How to Set a Default Printer in Windows, macOS, and Beyond

Every time you hit Print, your computer sends the job somewhere. If that somewhere isn't the printer you actually want, you're either reprinting, canceling jobs, or fishing pages out of the wrong machine across the office. Setting a default printer eliminates that friction — but how you do it, and which quirks you'll run into, depends heavily on your operating system, printer type, and network setup.

What "Default Printer" Actually Means

Your operating system maintains a list of installed printers — physical devices, virtual PDF printers, fax drivers, and network printers all live in the same pool. The default printer is simply the one that gets selected automatically when an application opens a print dialog. You can always override it manually per job, but the default is what loads without any input from you.

Setting a default doesn't lock you into that printer permanently. It just changes the starting point every time a print dialog opens.

How to Set a Default Printer on Windows

Windows 10 and Windows 11

  1. Open Settings (Win + I)
  2. Go to Bluetooth & devicesPrinters & scanners
  3. Click the printer you want to set as default
  4. Select Set as default

There's one thing worth knowing: Windows has a feature called "Let Windows manage my default printer" that automatically sets your default based on the most recently used printer at your current location. If you keep finding your default switching on you, this setting is almost certainly the cause. You'll see a toggle for it on the same Printers & scanners page — turn it off to take manual control.

Older Windows Versions (Windows 7/8)

Navigate to Control PanelDevices and Printers, right-click the printer you want, and choose Set as default printer. A green checkmark will appear on its icon confirming the change.

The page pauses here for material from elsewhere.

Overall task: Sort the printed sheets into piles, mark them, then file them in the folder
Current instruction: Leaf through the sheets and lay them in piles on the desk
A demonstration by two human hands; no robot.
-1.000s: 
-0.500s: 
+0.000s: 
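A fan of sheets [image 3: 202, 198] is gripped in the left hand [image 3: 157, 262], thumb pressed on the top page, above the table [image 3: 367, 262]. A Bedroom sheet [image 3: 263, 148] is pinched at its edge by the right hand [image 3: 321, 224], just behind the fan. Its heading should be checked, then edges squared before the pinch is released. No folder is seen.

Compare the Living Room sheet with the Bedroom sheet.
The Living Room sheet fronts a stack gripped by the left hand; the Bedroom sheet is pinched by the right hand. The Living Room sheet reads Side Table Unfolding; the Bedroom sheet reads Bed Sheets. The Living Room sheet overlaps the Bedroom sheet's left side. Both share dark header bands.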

How to Set a Default Printer on macOS

  1. Open System Settings (or System Preferences on older macOS versions)
  2. Go to Printers & Scanners
  3. Find the Default printer dropdown menu
  4. Select your preferred printer from the list

macOS also has its own version of automatic switching. The dropdown may show "Last Printer Used" as an option, which mirrors Windows' location-aware behavior. If you want a fixed default, explicitly select a named printer rather than leaving it on that dynamic setting.

Setting a Default Printer on Mobile and Tablets 📱

Mobile operating systems handle printing differently. Neither Android nor iOS has a traditional default printer setting in the way desktop systems do.

  • Android uses Google Cloud Print (discontinued) or manufacturer print plugins. Print defaults are often set within individual apps rather than system-wide.
  • iOS and iPadOS use AirPrint, which remembers the last printer you used and suggests it first — but this is app-level memory, not a true system default.

If you're printing regularly from a phone or tablet, the behavior you experience is shaped by the app itself, not a single OS-level setting.

Variables That Change the Process

Not every printer setup is equally straightforward. Several factors determine how smooth — or complicated — setting a default turns out to be.

VariableWhy It Matters
Network vs. local printerNetwork printers must be installed and discoverable before they can be set as default
Shared office printersIT policies or managed device settings may restrict which printer you can set as default
Virtual printersPDF writers, Microsoft Print to PDF, and similar tools appear in the list and can be accidentally set as default
Driver installationA printer that isn't properly installed won't appear as an option at all
Multiple user accountsDefault printer settings are per user account, not system-wide

That last point catches people off guard in shared-computer households or workplace environments. Changing the default on one account has no effect on another account on the same machine.

When the Setting Doesn't Stick

There are a few common reasons your default printer keeps resetting or behaving unexpectedly:

  • Windows location-aware printing is enabled — the OS overrides your choice when you move between networks
  • The printer goes offline — some systems fall back to another printer when the default is unreachable
  • Group Policy or MDM settings — on managed corporate devices, administrators can push printer configurations that override personal settings
  • Driver corruption or conflicts — a misbehaving driver can cause the system to reassign defaults after a restart

On managed work devices especially, what looks like a simple user setting may sit under IT control. If your changes don't save, that's often the explanation.

The Difference Between Default and Preferred Settings 🖨️

Setting a default printer is distinct from configuring print preferences — things like paper size, duplex printing, color vs. black-and-white, and quality settings. Those are stored separately, either per printer or per application.

You can set a printer as default while still having it configured for specific output settings. Some applications also save their own last-used printer, which can override the system default within that app alone. Browsers, in particular, often remember the last printer selected independently of the OS setting.

How Different Setups Shift the Experience

A home user with one USB printer and a Windows laptop will set a default in under a minute and likely never think about it again. A hybrid worker bouncing between a home office and a corporate network deals with a more fluid situation — the "right" default changes depending on location, and Windows' automatic management feature might actually serve them better than a fixed setting.

Someone printing from multiple devices — a desktop, a laptop, and a tablet — will find that each device maintains its own default independently. There's no cross-device sync for printer defaults the way there is for browser bookmarks or cloud files.

Whether a fixed default, automatic switching, or app-level printer memory serves you best depends entirely on how and where you print most often — and that's something only your own setup can answer.